A verbatim copy of the full data, with no pictures, is the expected answer.

(DATA PROVIDED)

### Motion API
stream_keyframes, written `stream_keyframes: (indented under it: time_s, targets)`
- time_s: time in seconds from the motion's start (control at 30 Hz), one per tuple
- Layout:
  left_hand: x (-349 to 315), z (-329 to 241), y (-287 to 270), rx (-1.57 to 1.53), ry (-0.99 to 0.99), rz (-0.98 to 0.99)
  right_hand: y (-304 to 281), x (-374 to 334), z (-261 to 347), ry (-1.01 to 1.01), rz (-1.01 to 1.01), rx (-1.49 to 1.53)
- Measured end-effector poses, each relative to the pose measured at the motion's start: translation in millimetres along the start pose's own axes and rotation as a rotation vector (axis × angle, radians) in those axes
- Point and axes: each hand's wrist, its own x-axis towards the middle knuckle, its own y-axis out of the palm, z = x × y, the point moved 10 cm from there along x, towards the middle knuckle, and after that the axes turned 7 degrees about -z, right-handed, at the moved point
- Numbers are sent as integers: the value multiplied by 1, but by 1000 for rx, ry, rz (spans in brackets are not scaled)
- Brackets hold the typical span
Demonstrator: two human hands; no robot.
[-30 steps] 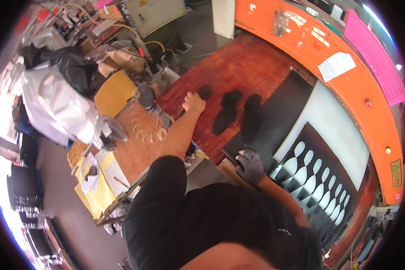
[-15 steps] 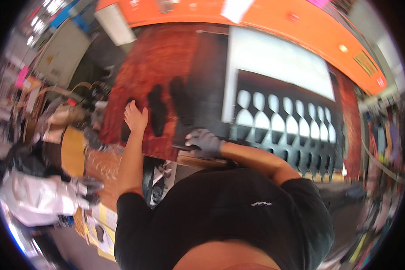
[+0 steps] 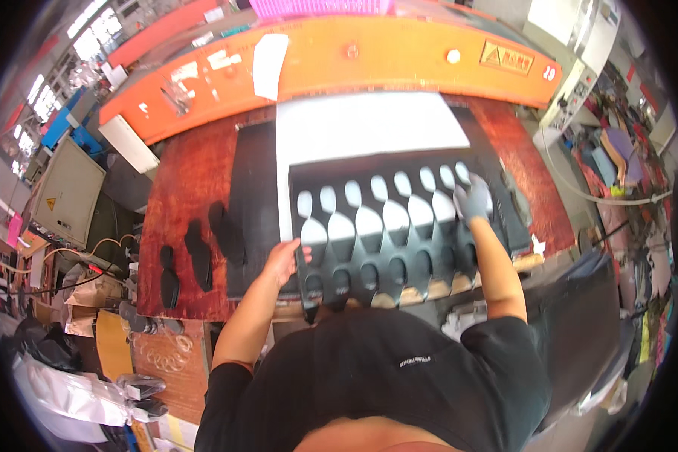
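A black sheet (image 3: 363, 258) with a row of insole-shaped cutouts lies in front of me, its near part reaching over the table's front edge. White shows through the far portions of the holes. My bare left hand (image 3: 281, 262) is closed at the sheet's left edge, the fingers around the narrow border strip. At the opposite end, my grey-gloved right hand (image 3: 474, 202) rests over the last cutouts; blur hides whether its fingers grip. Beneath and beyond the sheet lies a white sheet (image 3: 369, 124). Black insole-shaped pieces (image 3: 197, 254) lie separately on the left.
A red-brown board (image 3: 181, 173) covers the worktable under a black mat (image 3: 255, 181). An orange machine beam (image 3: 316, 60) spans the far side. A grey cabinet (image 3: 66, 184) stands left, beside cluttered shelves. Dark sheet material (image 3: 580, 324) is at the right.
Both hands have shifted rightward along the table to the cutout sheet. My left hand left the loose black pieces, and my right hand left the front edge. The view has turned right.
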Motion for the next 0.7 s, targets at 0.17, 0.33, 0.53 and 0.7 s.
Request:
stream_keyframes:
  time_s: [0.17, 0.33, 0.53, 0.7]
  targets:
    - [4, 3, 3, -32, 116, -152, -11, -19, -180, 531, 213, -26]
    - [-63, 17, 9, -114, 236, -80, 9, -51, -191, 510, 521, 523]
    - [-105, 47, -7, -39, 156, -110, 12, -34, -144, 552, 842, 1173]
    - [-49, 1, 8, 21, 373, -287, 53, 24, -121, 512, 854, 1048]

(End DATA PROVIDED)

ANSWER SECTION:
### Motion API
stream_keyframes, written `stream_keyframes: (indented under it: time_s, targets)`
- time_s: time in seconds from the motion's start (control at 30 Hz), one per tuple
- Layout:
  left_hand: x (-349 to 315), z (-329 to 241), y (-287 to 270), rx (-1.57 to 1.53), ry (-0.99 to 0.99), rz (-0.98 to 0.99)
  right_hand: y (-304 to 281), x (-374 to 334), z (-261 to 347), ry (-1.01 to 1.01), rz (-1.01 to 1.01), rx (-1.49 to 1.53)
- Measured end-effector poses, each relative to the pose measured at the motion's start: translation in millimetres along the start pose's own axes and rotation as a rotation vector (axis × angle, radians) in those axes
- Point and axes: each hand's wrist, its own x-axis towards the middle knuckle, its own y-axis out of the palm, z = x × y, the point moved 10 cm from there along x, towards the middle knuckle, and after that the axes turned 7 degrees about -z, right-handed, at the moved point
- Numbers are sent as integers: the value multiplied by 1, but by 1000 for rx, ry, rz (spans in brackets are not scaled)
- Brackets hold the typical span
Demonstrator: two human hands; no robot.
[-30 steps] 
[-15 steps] 
[+0 steps] 
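A black sheet (image 3: 363, 258) with a row of insole-shaped cutouts lies in front of me, its near part reaching over the table's front edge. White shows through the far portions of the holes. My bare left hand (image 3: 281, 262) is closed at the sheet's left edge, the fingers around the narrow border strip. At the opposite end, my grey-gloved right hand (image 3: 474, 202) rests over the last cutouts; blur hides whether its fingers grip. Beneath and beyond the sheet lies a white sheet (image 3: 369, 124). Black insole-shaped pieces (image 3: 197, 254) lie separately on the left.
A red-brown board (image 3: 181, 173) covers the worktable under a black mat (image 3: 255, 181). An orange machine beam (image 3: 316, 60) spans the far side. A grey cabinet (image 3: 66, 184) stands left, beside cluttered shelves. Dark sheet material (image 3: 580, 324) is at the right.
Both hands have shifted rightward along the table to the cutout sheet. My left hand left the loose black pieces, and my right hand left the front edge. The view has turned right.
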Motion for the next 0.7 s, targets at 0.17, 0.33, 0.53 and 0.7 s.
Request:
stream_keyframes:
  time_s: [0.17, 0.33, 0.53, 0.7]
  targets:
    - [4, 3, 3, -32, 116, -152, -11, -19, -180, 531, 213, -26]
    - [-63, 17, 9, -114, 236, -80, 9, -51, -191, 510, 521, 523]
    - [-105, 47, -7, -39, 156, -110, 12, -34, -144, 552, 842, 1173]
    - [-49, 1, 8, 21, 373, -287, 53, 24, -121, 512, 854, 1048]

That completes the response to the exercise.